● **WHAT YOU SHOULD DO**: Give the number of lines in the material below where the word "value" shows up, without anything else.

● **GIVEN INFORMATION**:
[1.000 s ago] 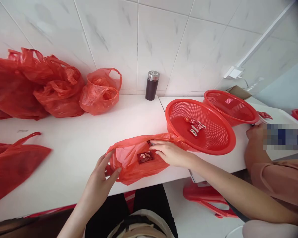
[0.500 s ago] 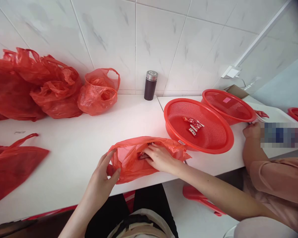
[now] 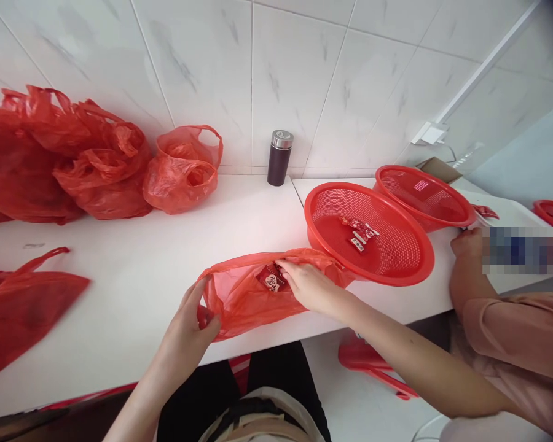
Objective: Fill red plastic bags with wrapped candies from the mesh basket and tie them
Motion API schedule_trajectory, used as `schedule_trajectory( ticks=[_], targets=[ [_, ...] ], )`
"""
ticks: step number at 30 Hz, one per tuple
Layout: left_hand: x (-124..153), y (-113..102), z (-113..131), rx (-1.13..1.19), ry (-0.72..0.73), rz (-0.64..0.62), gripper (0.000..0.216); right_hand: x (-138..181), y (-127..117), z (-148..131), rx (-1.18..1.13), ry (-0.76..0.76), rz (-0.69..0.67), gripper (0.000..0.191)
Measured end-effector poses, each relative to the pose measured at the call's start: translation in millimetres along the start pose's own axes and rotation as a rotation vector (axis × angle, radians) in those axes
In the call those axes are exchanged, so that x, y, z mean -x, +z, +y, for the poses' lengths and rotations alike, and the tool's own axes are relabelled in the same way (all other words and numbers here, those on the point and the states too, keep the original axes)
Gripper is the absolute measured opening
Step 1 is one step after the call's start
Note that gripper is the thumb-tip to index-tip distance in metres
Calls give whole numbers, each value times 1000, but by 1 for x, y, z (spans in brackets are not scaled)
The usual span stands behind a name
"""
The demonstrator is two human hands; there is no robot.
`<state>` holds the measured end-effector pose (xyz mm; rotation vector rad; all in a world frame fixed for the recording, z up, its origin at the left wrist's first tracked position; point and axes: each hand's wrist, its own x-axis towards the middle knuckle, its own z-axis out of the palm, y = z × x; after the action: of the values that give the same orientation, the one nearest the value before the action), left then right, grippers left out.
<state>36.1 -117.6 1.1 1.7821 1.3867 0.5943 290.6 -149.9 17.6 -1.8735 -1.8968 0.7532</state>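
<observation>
A thin red plastic bag (image 3: 244, 307) lies with its mouth open on the white table in front of me. My left hand (image 3: 184, 328) grips the bag's left rim, thumb on the near side and fingers on the far side. My right hand (image 3: 311, 285) reaches into the mouth, its fingers close together at the upper right edge of a small dark-red packet (image 3: 270, 279) with pale lettering. The fingertips are partly hidden. Touching the bag's right end is a round red plastic basket (image 3: 410, 255) with several small wrapped packets (image 3: 357, 236) on its bottom.
Filled red bags (image 3: 105, 178) stand along the wall at left, and another red bag (image 3: 32, 313) lies nearer. A dark flask (image 3: 279, 159) stands by the wall. Behind the basket is a second red basket (image 3: 424, 193). A co-worker's arm (image 3: 474, 270) rests at right.
My right hand has shifted slightly right and up inside the bag. The packet's pale-lettered face now shows. My left hand keeps its place at the rim.
</observation>
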Motion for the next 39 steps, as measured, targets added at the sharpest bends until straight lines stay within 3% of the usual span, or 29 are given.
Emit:
schedule_trajectory(
  ticks=[3,5,9,11,15,19,24,31,35,39],
  targets=[
    [-1,-1,-3,3,11,-41,61,18,-41,-18,-22,-68,-46,36],
    [-1,-2,-3,10,26,-61,61,20,-80,-16,-98,-13,-36,33],
    [3,-3,1,38,69,-42,54,0,-151,45,100,268,307,38],
    [5,-2,3,32,86,-19,51,-12,-169,89,315,495,245,48],
    [9,-1,1,41,105,19,51,-23,-168,153,392,691,28,88],
    [10,-1,-5,68,77,44,54,-31,-147,174,393,701,-43,103],
    [10,0,-10,115,55,49,56,-58,-140,176,442,702,-47,80],
    [12,-1,-7,135,35,64,58,-77,-140,169,458,677,74,37],
    [12,-2,-5,157,0,75,59,-70,-155,156,304,639,94,24],
    [8,0,-5,189,-16,71,62,-57,-166,123,86,525,106,21]
  ],
)
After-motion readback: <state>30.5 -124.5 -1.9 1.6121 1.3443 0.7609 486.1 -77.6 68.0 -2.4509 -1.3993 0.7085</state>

● **SOLUTION FOR THIS EXERCISE**: 2